Sunday, March 09, 2008

Perspectivas para Kioto e pós-Kioto

Perunta-se, como as incertezas científicas em relação às mudanças climáticas provocadas pela ação humana poderão influenciar as novas decisões para 2008-2012 e para pós-Kioto?
A Contribuição do Grupo de Trabalho I ao Quarto Relatório de Avaliação do Painel Intergovernamental sobre Mudança do Clima aponta, em diversas passagens, que as mudanças climáticas que estamos experimentando neste início de Século XXI são, muito provavelmente, fruto da mão do homem pós-Revolução Industrial.
Vale a pena transcrever trechos que mostram esses quase sofismas:
“A principal fonte de aumento da concentração atmosférica de dióxido de carbono desde o período pré-industrial se deve ao uso de combustíveis fósseis e mudanças no uso da terra. Essas últimas formas de emissão, entretanto, ainda apresentam uma grande incerteza”.
“É muito provável que o aumento observado da concentração de metano se deva às atividades antrópicas, predominantemente a agricultura e o uso de combustível fósseis, mas as contribuições relativas de diferentes tipos de fontes não estão bem determinadas”.
“A compreensão das influências antrópicas no aquecimento e resfriamento do clima melhorou desde a publicação do Terceiro Relatório de Avaliação, promovendo um nível muito alto de confiança de que o efeito líquido global das atividades humanas, em média, desde 1750 foi de aquecimento”.
“Desde a publicação do Terceiro Relatório de Avaliação, foram feitos avanços na compreensão de como o clima está mudando em termos espaciais e temporais, por meio da melhoria e da ampliação dos numerosos conjuntos de dados e das análises de dados, de uma cobertura mais ampla, de uma melhor compreensão das incertezas e de uma maior variedade de medições”.
O Relatório traz ainda a Tabela SFP.2, na qual mostra a probabilidade de que alguns fenômenos naturais estejam sendo causados pela ação antrópica e a probabilidade de tendências futuras com base em projeções para este Século.
Enfim, trata-se de um Relatório, no meu entender, conclusivo: as mudanças climáticas estão de fato ocorrendo por causa da mão do homem pós-Revolução Industrial. Entretanto, este não é o entendimento (ou não quer ser) da comunidade científica. As incertezas científicas persistem; não há uma conclusão quanto ao assunto, muito menos uma certeza científica de que as mudanças climáticas que hoje presenciamos são fruto da ação antrópica.
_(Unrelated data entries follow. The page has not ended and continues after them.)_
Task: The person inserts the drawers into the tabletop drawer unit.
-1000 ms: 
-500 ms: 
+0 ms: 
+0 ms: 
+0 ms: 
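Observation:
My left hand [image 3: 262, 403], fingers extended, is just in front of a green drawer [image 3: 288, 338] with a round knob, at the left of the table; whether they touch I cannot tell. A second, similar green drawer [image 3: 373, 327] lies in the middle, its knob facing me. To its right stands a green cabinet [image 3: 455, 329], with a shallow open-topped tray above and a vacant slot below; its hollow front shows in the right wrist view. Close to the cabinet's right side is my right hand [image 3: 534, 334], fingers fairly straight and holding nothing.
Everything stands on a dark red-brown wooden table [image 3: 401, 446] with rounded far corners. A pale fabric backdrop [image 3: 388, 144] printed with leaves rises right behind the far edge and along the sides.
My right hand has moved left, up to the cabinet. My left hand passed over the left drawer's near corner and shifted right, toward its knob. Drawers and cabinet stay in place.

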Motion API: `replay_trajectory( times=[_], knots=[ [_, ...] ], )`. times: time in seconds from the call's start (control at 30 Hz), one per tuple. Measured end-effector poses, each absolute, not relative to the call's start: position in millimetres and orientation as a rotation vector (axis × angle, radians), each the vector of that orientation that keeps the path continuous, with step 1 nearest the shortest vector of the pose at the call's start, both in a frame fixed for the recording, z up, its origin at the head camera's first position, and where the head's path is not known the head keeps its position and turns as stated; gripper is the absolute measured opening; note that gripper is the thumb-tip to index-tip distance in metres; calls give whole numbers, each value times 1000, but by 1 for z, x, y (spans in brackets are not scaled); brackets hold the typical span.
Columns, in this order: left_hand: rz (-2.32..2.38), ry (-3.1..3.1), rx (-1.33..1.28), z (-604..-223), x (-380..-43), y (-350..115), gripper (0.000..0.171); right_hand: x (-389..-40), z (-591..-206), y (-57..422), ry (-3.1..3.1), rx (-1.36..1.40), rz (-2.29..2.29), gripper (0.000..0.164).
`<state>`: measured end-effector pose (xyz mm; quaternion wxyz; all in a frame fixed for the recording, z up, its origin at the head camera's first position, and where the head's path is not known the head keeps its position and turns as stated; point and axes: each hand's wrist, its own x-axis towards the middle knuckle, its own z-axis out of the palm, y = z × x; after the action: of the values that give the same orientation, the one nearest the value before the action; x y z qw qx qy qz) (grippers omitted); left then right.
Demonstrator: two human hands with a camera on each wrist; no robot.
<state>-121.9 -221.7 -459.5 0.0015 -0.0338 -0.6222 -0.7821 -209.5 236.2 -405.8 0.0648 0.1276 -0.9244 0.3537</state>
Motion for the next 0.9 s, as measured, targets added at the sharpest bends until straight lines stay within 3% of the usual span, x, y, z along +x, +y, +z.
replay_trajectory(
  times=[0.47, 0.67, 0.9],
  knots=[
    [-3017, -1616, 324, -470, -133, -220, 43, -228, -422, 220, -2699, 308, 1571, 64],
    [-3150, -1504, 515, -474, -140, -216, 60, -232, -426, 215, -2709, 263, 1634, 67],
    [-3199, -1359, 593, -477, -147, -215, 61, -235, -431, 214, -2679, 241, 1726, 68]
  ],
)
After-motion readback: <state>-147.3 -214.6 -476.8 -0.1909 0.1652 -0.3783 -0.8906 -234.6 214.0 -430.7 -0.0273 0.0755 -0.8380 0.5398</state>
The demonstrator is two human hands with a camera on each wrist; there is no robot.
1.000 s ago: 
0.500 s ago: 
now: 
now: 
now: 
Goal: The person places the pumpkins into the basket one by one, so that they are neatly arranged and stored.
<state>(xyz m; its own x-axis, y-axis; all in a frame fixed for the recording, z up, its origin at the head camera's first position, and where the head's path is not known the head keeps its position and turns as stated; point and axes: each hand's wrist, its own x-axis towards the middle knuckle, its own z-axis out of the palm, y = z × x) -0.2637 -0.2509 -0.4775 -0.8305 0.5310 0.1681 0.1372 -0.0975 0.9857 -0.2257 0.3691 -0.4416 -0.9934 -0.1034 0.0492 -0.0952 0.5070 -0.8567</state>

Por isso que podemos dizer que o Protocolo de Kioto ainda “não pegou”. Temos visto a difusão do mercado de carbono em alguns países (tendo a China, Índia e o Brasil liderando a produção de créditos) e a Comunidade Européia na vanguarda da aquisição, impondo-se até mesmo níveis mais restritivos do que os convencionados em Kioto.
Caso tais incertezas não sejam superadas até o advento do Protocolo de Kioto (em 2012), dificilmente teremos tempo hábil para evitar o aquecimento global. Segundo relatório recente das Nações Unidas, se as emissões de carbono não forem substancialmente reduzidas até 2020, o aquecimento global colocará em movimento processos naturais irreversíveis.
Ou o mundo (leia-se os EUA) passa a tratar as incertezas como sofismas absolutos, confirmando a tese da maioria da comunidade científica sobre as causas das mudanças climáticas (aqui os cientistas têm papel fundamental, pois devem ter coragem para emitir relatórios mais conclusivos e enfrentar os seus colegas mais céticos), ou teremos que arriscar para ver o que acontece. Essa geração tem a oportunidade de se prevenir, ao preferir encarar as quase-conclusões dos Relatórios como conclusões absolutas.
Diante de tudo isso, resta traçarmos os seguintes cenários:
1- Considerando-se que dificilmente teremos um Relatório conclusivo antes de 2012, que rechace as incertezas geradas nos Relatórios anteriores, a opção é que os EUA entrem no jogo. Recentemente o Governo W. Bush anunciou a intenção de celebração de um acordo internacional sobre o clima até o meio desse ano;
2- Caso os instrumentos de redução das emissões de gases de efeito estufa previstos por Kioto não sejam efetivados antes de 2012, restará ao mundo adotar um novo formato de compromisso global, com metas mais ambiciosas, deveres que possam ser cobrados pelos demais países ou por um órgão internacional, instrumentos mais eficazes, contemplando não somente a redução na emissão de gases de efeito estufa, mas também a completa descarbonização da energia.